Aim of the exercise:
Output the complete listing exactly, please, and keep the pictures out of it.

Data shown:
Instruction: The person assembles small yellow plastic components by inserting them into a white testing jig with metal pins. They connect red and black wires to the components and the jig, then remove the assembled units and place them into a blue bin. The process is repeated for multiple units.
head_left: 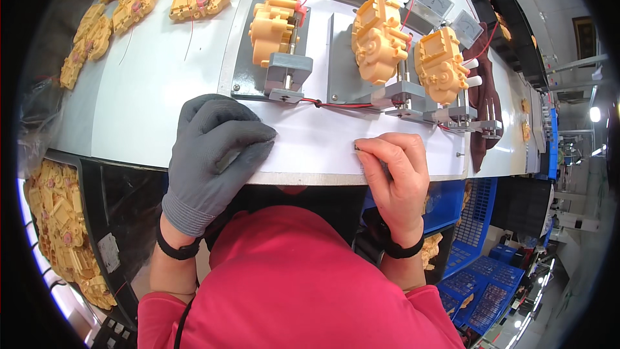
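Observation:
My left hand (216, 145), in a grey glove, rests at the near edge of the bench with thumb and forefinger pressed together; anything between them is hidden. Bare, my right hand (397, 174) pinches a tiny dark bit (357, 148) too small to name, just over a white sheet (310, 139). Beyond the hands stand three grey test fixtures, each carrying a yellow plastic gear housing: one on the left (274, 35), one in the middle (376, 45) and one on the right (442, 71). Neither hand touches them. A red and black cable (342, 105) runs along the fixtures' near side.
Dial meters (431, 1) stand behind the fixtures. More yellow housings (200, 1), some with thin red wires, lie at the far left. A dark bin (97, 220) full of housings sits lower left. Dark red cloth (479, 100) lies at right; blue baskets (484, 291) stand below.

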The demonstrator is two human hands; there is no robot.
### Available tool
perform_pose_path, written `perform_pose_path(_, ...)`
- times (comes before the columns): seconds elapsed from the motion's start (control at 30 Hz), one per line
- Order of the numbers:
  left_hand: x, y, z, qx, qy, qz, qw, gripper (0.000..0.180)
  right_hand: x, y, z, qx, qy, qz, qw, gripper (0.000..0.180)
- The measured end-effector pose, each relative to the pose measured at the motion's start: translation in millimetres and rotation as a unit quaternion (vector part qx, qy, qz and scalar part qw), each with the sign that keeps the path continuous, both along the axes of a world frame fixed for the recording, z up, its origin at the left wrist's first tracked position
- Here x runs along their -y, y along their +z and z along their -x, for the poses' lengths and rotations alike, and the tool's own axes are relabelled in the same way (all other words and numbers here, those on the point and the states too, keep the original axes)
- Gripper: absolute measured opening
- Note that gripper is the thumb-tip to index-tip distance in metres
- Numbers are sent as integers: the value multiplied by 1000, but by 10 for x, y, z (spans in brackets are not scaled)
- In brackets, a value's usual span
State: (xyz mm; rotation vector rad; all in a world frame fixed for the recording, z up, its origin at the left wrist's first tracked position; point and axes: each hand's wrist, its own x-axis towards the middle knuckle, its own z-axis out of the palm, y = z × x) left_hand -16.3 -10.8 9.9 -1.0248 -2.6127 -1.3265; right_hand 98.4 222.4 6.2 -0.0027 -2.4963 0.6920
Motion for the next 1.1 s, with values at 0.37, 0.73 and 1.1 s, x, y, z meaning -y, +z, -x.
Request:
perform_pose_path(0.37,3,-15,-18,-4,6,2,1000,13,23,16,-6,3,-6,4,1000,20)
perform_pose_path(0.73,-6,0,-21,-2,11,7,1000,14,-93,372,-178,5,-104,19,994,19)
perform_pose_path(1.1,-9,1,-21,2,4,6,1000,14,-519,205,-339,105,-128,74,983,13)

Result:
Instruction: The person assembles small yellow plastic components by inserting them into a white testing jig with metal pins. They connect red and black wires to the components and the jig, then remove the assembled units and place them into a blue bin. The process is repeated for multiple units.
head_left: 
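Observation:
My left hand (216, 145), in a grey glove, rests at the near edge of the bench with thumb and forefinger pressed together; anything between them is hidden. Bare, my right hand (397, 174) pinches a tiny dark bit (357, 148) too small to name, just over a white sheet (310, 139). Beyond the hands stand three grey test fixtures, each carrying a yellow plastic gear housing: one on the left (274, 35), one in the middle (376, 45) and one on the right (442, 71). Neither hand touches them. A red and black cable (342, 105) runs along the fixtures' near side.
Dial meters (431, 1) stand behind the fixtures. More yellow housings (200, 1), some with thin red wires, lie at the far left. A dark bin (97, 220) full of housings sits lower left. Dark red cloth (479, 100) lies at right; blue baskets (484, 291) stand below.
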
The demonstrator is two human hands; there is no robot.
### Available tool
perform_pose_path, written `perform_pose_path(_, ...)`
- times (comes before the columns): seconds elapsed from the motion's start (control at 30 Hz), one per line
- Order of the numbers:
  left_hand: x, y, z, qx, qy, qz, qw, gripper (0.000..0.180)
  right_hand: x, y, z, qx, qy, qz, qw, gripper (0.000..0.180)
- The measured end-effector pose, each relative to the pose measured at the motion's start: translation in millimetres and rotation as a unit quaternion (vector part qx, qy, qz and scalar part qw), each with the sign that keeps the path continuous, both along the axes of a world frame fixed for the recording, z up, its origin at the left wrist's first tracked position
- Here x runs along their -y, y along their +z and z along their -x, for the poses' lengths and rotations alike, and the tool's own axes are relabelled in the same way (all other words and numbers here, those on the point and the states too, keep the original axes)
- Gripper: absolute measured opening
- Note that gripper is the thumb-tip to index-tip distance in metres
- Numbers are sent as integers: the value multiplied by 1000, but by 10 for x, y, z (spans in brackets are not scaled)
- In brackets, a value's usual span
State: (xyz mm; rotation vector rad; all in a world frame fixed for the recording, z up, its origin at the left wrist's first tracked position; point and axes: each hand's wrist, its own x-axis towards the middle knuckle, its own z-axis out of the palm, y = z × x) left_hand -16.3 -10.8 9.9 -1.0248 -2.6127 -1.3265; right_hand 98.4 222.4 6.2 -0.0027 -2.4963 0.6920
Motion for the next 1.1 s, with values at 0.37, 0.73 and 1.1 s, x, y, z meaning -y, +z, -x.
Request:
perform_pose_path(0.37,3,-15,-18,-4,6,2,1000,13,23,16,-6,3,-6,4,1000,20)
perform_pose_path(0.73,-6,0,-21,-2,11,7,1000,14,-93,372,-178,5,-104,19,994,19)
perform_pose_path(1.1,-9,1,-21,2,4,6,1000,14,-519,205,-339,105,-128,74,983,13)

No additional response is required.